◆ **GIVEN DATA**:
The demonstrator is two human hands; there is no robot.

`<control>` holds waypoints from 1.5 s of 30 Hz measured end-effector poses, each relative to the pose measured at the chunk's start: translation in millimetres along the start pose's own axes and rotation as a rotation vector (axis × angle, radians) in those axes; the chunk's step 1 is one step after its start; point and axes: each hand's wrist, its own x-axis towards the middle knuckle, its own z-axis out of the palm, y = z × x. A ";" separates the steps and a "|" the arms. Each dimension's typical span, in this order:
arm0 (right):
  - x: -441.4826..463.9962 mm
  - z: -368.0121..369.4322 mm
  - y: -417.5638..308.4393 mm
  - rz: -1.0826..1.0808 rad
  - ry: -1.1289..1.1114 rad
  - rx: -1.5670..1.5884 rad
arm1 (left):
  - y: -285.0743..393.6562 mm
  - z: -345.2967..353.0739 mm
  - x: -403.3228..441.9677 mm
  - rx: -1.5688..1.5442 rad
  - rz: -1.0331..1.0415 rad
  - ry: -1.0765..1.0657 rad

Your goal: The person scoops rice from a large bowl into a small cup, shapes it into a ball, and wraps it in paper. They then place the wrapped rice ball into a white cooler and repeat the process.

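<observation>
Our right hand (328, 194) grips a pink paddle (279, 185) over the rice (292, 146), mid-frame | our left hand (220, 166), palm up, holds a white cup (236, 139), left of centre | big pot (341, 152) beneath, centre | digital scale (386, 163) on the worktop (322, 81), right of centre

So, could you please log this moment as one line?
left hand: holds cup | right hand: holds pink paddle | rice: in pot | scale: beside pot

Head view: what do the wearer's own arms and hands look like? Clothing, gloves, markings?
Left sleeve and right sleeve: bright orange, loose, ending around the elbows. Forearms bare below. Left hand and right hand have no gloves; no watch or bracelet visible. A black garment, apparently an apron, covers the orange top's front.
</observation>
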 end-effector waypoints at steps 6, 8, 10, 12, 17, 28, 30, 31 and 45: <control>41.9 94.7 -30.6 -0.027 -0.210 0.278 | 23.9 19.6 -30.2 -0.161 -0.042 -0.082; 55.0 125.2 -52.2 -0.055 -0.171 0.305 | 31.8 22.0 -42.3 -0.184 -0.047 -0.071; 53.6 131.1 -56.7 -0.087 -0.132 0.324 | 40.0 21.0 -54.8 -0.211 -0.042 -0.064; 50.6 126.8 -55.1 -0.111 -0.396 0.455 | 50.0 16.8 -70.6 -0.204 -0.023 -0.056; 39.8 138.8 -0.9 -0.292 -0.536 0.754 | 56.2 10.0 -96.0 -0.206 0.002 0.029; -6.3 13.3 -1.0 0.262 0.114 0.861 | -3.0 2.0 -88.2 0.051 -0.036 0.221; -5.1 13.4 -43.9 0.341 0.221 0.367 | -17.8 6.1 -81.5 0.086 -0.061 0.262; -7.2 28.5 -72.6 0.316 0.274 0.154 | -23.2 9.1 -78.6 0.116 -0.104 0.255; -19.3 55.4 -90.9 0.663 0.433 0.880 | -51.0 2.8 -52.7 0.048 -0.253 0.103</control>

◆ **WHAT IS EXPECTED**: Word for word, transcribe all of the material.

◆ **YOUR SOLUTION**:
The demonstrator is two human hands; there is no robot.

`<control>` holds waypoints from 1.5 s of 30 Hz measured end-effector poses, each relative to the pose measured at the chunk's start: translation in millimetres along the start pose's own axes and rotation as a rotation vector (axis × angle, radians) in those axes; the chunk's step 1 is one step after its start; point and axes: each hand's wrist, its own x-axis towards the middle knuckle, its own z-axis out of the palm, y = z × x. A ";" separates the steps and a "|" the arms. Each dimension's typical span, in this order:
arm0 (right):
  - x: -441.4826..463.9962 mm
  - z: -368.0121..369.4322 mm
  - y: -417.5638..308.4393 mm
  - rz: -1.0826..1.0808 rad
  - ry: -1.1289..1.1114 rad
  - rx: -1.5670..1.5884 rad
arm1 (left):
  - y: -285.0743..393.6562 mm
  - z: -345.2967..353.0739 mm
  - x: -403.3228..441.9677 mm
  - rx: -1.5688..1.5442 rad
  - rz: -1.0331..1.0415 rad
  - ry: -1.0765..1.0657 rad

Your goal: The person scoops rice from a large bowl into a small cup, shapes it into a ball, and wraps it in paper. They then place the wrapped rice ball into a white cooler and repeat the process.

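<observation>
Our right hand (328, 194) grips a pink paddle (279, 185) over the rice (292, 146), mid-frame | our left hand (220, 166), palm up, holds a white cup (236, 139), left of centre | big pot (341, 152) beneath, centre | digital scale (386, 163) on the worktop (322, 81), right of centre

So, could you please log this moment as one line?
left hand: holds cup | right hand: holds pink paddle | rice: in pot | scale: beside pot

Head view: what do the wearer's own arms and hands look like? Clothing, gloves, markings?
Left sleeve and right sleeve: bright orange, loose, ending around the elbows. Forearms bare below. Left hand and right hand have no gloves; no watch or bracelet visible. A black garment, apparently an apron, covers the orange top's front.
</observation>
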 end-effector waypoints at steps 6, 8, 10, 12, 17, 28, 30, 31 and 45: <control>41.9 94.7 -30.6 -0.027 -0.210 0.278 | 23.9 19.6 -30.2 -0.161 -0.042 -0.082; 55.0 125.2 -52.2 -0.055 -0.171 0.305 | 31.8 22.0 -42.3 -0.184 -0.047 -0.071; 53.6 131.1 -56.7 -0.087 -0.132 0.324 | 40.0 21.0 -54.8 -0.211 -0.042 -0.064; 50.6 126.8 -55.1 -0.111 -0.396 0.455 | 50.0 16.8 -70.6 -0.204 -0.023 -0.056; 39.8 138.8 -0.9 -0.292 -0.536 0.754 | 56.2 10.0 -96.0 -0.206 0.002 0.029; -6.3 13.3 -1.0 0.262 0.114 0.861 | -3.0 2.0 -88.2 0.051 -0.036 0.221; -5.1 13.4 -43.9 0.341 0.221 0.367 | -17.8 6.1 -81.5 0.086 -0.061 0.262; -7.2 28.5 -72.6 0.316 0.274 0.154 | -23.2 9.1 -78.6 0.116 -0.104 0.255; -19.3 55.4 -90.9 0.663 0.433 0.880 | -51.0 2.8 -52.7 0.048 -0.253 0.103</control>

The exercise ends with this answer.